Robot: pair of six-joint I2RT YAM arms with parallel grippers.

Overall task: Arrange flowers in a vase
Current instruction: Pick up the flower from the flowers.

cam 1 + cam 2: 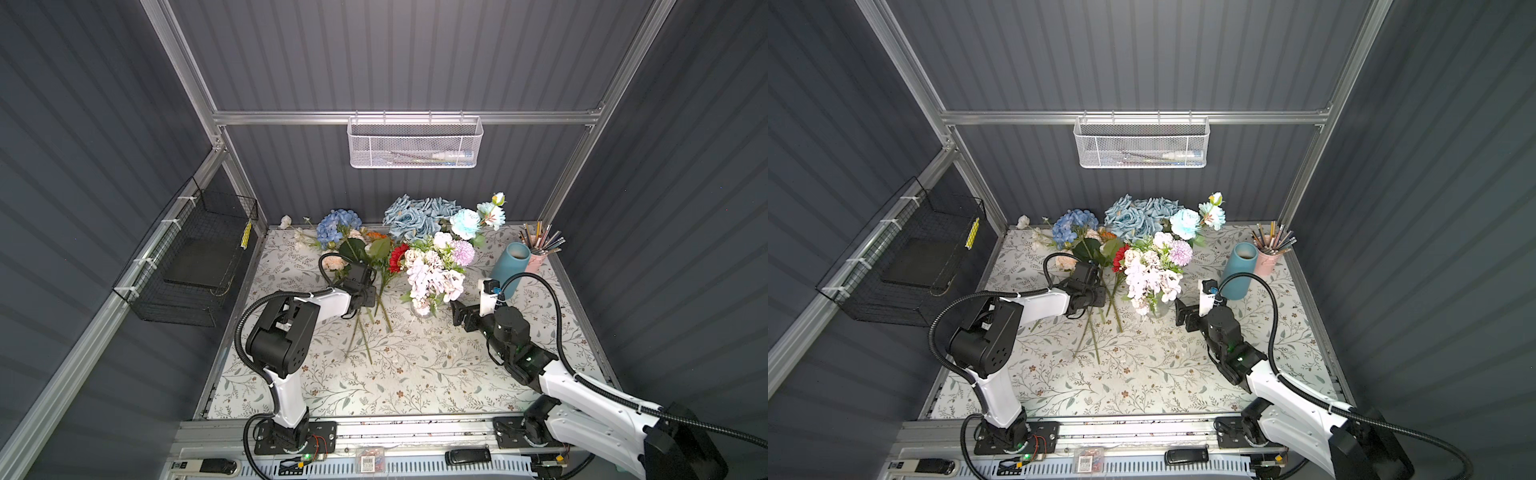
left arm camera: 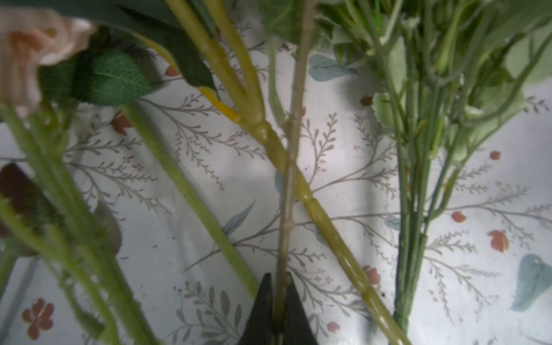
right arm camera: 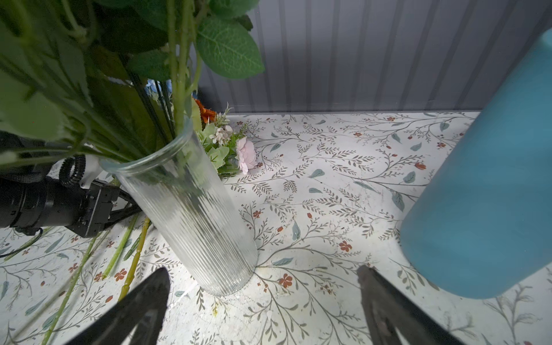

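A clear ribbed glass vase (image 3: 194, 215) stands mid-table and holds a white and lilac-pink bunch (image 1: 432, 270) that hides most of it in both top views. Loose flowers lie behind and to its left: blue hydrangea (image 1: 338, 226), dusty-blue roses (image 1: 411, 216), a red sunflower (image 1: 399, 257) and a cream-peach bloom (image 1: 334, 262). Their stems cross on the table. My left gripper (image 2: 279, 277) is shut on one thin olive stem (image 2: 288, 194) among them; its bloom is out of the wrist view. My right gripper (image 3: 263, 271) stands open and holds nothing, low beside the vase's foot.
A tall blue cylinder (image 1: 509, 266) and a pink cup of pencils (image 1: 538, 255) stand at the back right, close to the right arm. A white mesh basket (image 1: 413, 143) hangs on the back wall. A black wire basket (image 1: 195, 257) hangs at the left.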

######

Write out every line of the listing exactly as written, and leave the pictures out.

__Written solution__:
Robot: pair of six-joint I2RT YAM arms with parallel grippers.

Overall task: Arrange flowers in a vase
Current instruction: Pick up the flower from the flowers.

cam 1 + cam 2: 
left arm camera: 
right arm camera: 

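A clear ribbed glass vase (image 3: 194, 215) stands mid-table and holds a white and lilac-pink bunch (image 1: 432, 270) that hides most of it in both top views. Loose flowers lie behind and to its left: blue hydrangea (image 1: 338, 226), dusty-blue roses (image 1: 411, 216), a red sunflower (image 1: 399, 257) and a cream-peach bloom (image 1: 334, 262). Their stems cross on the table. My left gripper (image 2: 279, 277) is shut on one thin olive stem (image 2: 288, 194) among them; its bloom is out of the wrist view. My right gripper (image 3: 263, 271) stands open and holds nothing, low beside the vase's foot.
A tall blue cylinder (image 1: 509, 266) and a pink cup of pencils (image 1: 538, 255) stand at the back right, close to the right arm. A white mesh basket (image 1: 413, 143) hangs on the back wall. A black wire basket (image 1: 195, 257) hangs at the left.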

Work on the answer is now done.